Exercise description |
Reproduce each record verbatim, images excluded.

[Source material — start]

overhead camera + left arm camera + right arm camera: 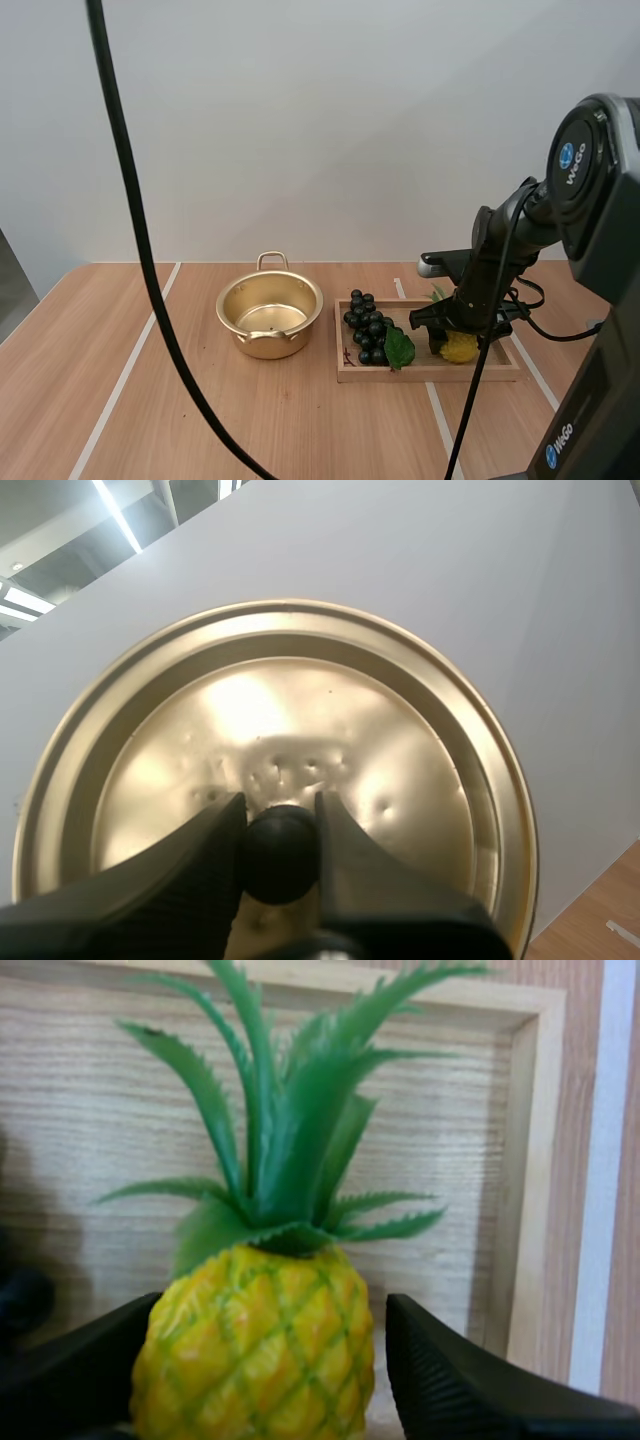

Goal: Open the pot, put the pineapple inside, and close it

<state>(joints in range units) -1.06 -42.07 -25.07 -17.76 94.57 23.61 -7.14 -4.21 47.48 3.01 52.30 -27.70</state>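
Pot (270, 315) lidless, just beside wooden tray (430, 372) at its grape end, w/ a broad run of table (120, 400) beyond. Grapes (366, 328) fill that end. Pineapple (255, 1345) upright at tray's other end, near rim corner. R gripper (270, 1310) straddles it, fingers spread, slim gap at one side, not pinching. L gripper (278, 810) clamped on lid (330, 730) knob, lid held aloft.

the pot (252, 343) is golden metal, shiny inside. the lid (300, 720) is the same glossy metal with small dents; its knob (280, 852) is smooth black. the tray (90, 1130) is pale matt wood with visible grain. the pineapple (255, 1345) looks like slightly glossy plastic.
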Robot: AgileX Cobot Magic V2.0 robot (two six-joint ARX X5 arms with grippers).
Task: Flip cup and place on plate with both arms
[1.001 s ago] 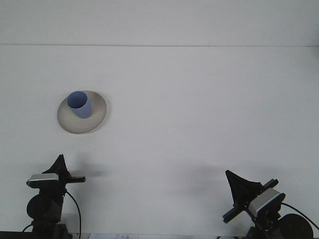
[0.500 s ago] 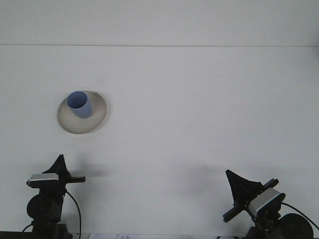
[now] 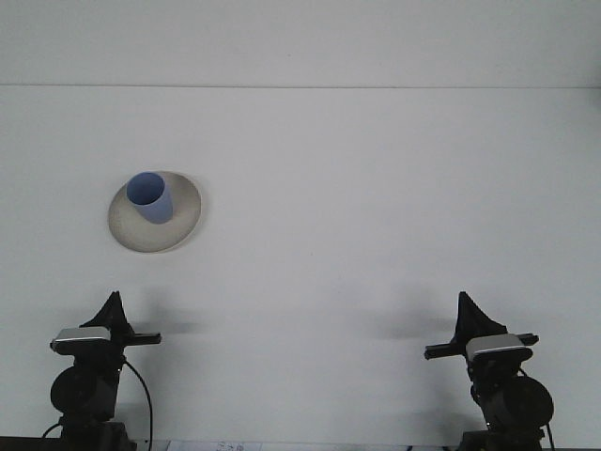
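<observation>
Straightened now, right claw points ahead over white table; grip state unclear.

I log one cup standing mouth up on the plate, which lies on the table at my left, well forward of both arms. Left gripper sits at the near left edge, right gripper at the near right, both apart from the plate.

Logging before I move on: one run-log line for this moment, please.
blue cup: upright on plate | left pincer: retracted, empty | right pincer: retracted, empty
</observation>
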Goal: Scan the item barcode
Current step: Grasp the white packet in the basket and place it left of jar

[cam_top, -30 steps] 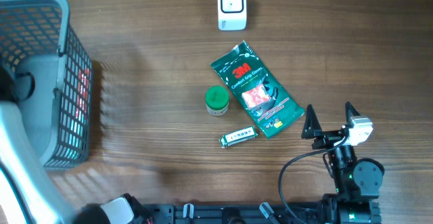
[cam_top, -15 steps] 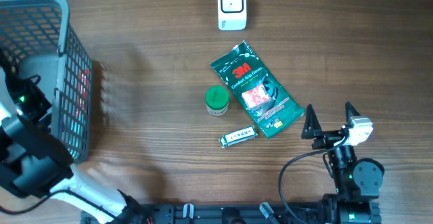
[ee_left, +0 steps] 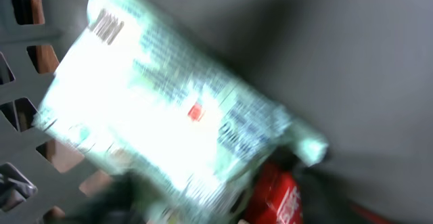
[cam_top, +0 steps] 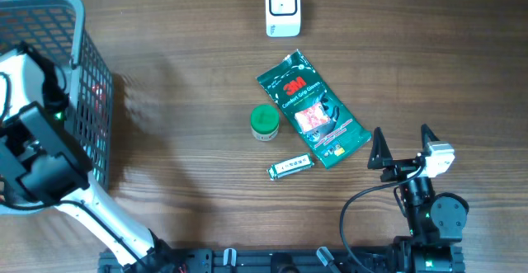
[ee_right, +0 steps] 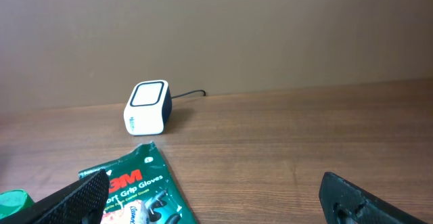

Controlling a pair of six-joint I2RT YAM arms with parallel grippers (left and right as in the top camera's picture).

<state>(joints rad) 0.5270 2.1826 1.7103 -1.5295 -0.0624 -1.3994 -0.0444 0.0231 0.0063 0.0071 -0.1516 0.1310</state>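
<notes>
From above, a grey plastic lattice basket (cam_top: 82, 25) fills the upper left of the frame. The white-and-black left arm (cam_top: 37, 153) reaches down into it, with its end effector hidden there. At top centre a small white box-shaped barcode scanner (cam_top: 281, 7) stands on the wooden surface (cam_top: 181, 83). Mid-frame lie a green glove packet (cam_top: 312, 112), a round green-lidded pot (cam_top: 264, 122) and a slim silver-green stick pack (cam_top: 291, 167). The right end effector (cam_top: 401, 134) sits at lower right, fingers spread and empty. The left wrist view is blurred: a pale crinkly plastic bag (ee_left: 169, 109) lies slantwise inside the basket, its printed barcode (ee_left: 105, 26) at upper left. A red packet (ee_left: 277, 197) pokes out beneath it at the bottom. Whether the left end effector is spread or pinching the bag I cannot tell. The bag looks like the item to scan. A good grasp would take an edge away from the barcode, leaving the code free to turn flat toward the scanner's window, and would lift clear without dragging the red packet. The right wrist view shows the scanner left of centre and the glove packet at bottom left, framed by spread fingers.
</notes>
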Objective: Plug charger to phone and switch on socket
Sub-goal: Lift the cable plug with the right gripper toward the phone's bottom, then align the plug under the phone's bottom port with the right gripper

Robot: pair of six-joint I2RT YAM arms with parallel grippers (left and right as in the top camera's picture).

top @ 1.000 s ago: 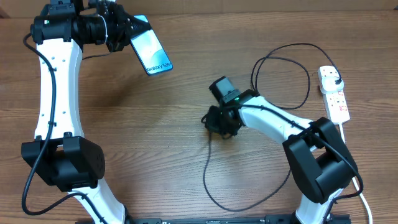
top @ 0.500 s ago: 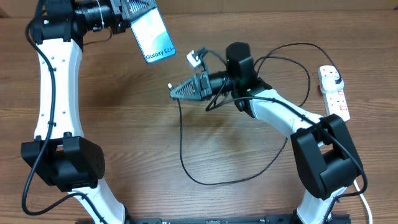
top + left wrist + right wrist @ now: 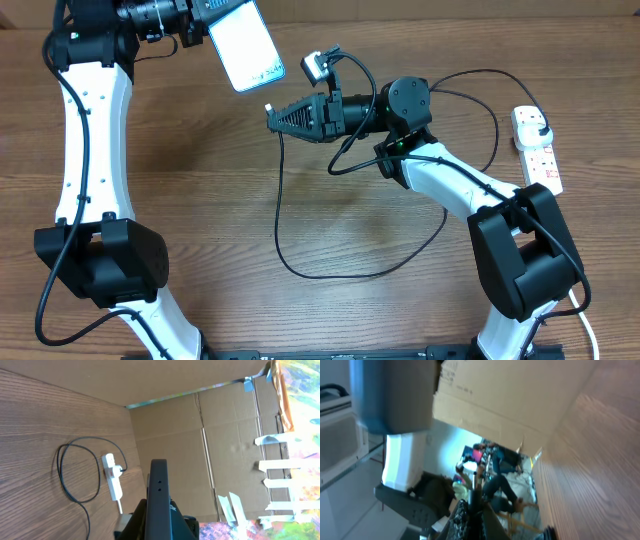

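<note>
Right end effector [image 3: 271, 118] risen toward phone [image 3: 245, 45], pinching charger [image 3: 279, 190], left end effector [image 3: 203, 13] pinching phone (edge-on at wrist)

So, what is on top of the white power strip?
The charger's black plug sits in the end outlet of the socket; the rest looks free. The plug hides that outlet; switch positions are too small to tell.

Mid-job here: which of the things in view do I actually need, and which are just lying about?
Job:
- phone, in the left claw
- charger, tip end in the right claw
- socket

Just there:
- cardboard panels at the back
</note>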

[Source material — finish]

Task answer |
overhead camera + left arm camera + right arm camera: 

Goal: Open the pot, put the pineapple inside, and close it

<state>(joints in range units) -1.06 -42.07 -25.07 -17.76 94.57 23.61 -7.14 -4.21 47.48 3.01 52.30 -27.70</state>
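Pot (270, 315) lidless, just beside wooden tray (430, 372) at its grape end, w/ a broad run of table (120, 400) beyond. Grapes (366, 328) fill that end. Pineapple (255, 1345) upright at tray's other end, near rim corner. R gripper (270, 1310) straddles it, fingers spread, slim gap at one side, not pinching. L gripper (278, 810) clamped on lid (330, 730) knob, lid held aloft.

the pot (252, 343) is golden metal, shiny inside. the lid (300, 720) is the same glossy metal with small dents; its knob (280, 852) is smooth black. the tray (90, 1130) is pale matt wood with visible grain. the pineapple (255, 1345) looks like slightly glossy plastic.
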Robot: AgileX Cobot Magic V2.0 robot (two six-joint ARX X5 arms with grippers).
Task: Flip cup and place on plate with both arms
[1.001 s ago] 
[0.500 s ago] 
[now] 
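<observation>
Straightened now, right claw points ahead over white table; grip state unclear.

I log one cup standing mouth up on the plate, which lies on the table at my left, well forward of both arms. Left gripper sits at the near left edge, right gripper at the near right, both apart from the plate.

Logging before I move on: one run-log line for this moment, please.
blue cup: upright on plate | left pincer: retracted, empty | right pincer: retracted, empty
</observation>
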Goal: Scan the item barcode
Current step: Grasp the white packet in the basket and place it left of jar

[cam_top, -30 steps] 
[cam_top, -15 steps] 
[ee_left, +0 steps] 
[cam_top, +0 steps] 
[ee_right, +0 steps] 

Controlling a pair of six-joint I2RT YAM arms with parallel grippers (left and right as in the top camera's picture).

<state>(joints rad) 0.5270 2.1826 1.7103 -1.5295 -0.0624 -1.3994 -0.0444 0.0231 0.0063 0.0071 -0.1516 0.1310</state>
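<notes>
From above, a grey plastic lattice basket (cam_top: 82, 25) fills the upper left of the frame. The white-and-black left arm (cam_top: 37, 153) reaches down into it, with its end effector hidden there. At top centre a small white box-shaped barcode scanner (cam_top: 281, 7) stands on the wooden surface (cam_top: 181, 83). Mid-frame lie a green glove packet (cam_top: 312, 112), a round green-lidded pot (cam_top: 264, 122) and a slim silver-green stick pack (cam_top: 291, 167). The right end effector (cam_top: 401, 134) sits at lower right, fingers spread and empty. The left wrist view is blurred: a pale crinkly plastic bag (ee_left: 169, 109) lies slantwise inside the basket, its printed barcode (ee_left: 105, 26) at upper left. A red packet (ee_left: 277, 197) pokes out beneath it at the bottom. Whether the left end effector is spread or pinching the bag I cannot tell. The bag looks like the item to scan. A good grasp would take an edge away from the barcode, leaving the code free to turn flat toward the scanner's window, and would lift clear without dragging the red packet. The right wrist view shows the scanner left of centre and the glove packet at bottom left, framed by spread fingers.
</notes>
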Objective: Plug charger to phone and switch on socket
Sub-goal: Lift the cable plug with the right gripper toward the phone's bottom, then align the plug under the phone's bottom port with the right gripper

Robot: pair of six-joint I2RT YAM arms with parallel grippers (left and right as in the top camera's picture).

top @ 1.000 s ago: 
top @ 0.500 s ago: 
top + left wrist + right wrist @ now: 

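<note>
Right end effector [image 3: 271, 118] risen toward phone [image 3: 245, 45], pinching charger [image 3: 279, 190], left end effector [image 3: 203, 13] pinching phone (edge-on at wrist)

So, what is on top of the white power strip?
The charger's black plug sits in the end outlet of the socket; the rest looks free. The plug hides that outlet; switch positions are too small to tell.

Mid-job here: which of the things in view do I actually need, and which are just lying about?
Job:
- phone, in the left claw
- charger, tip end in the right claw
- socket

Just there:
- cardboard panels at the back
</note>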

Nothing else goes with this output.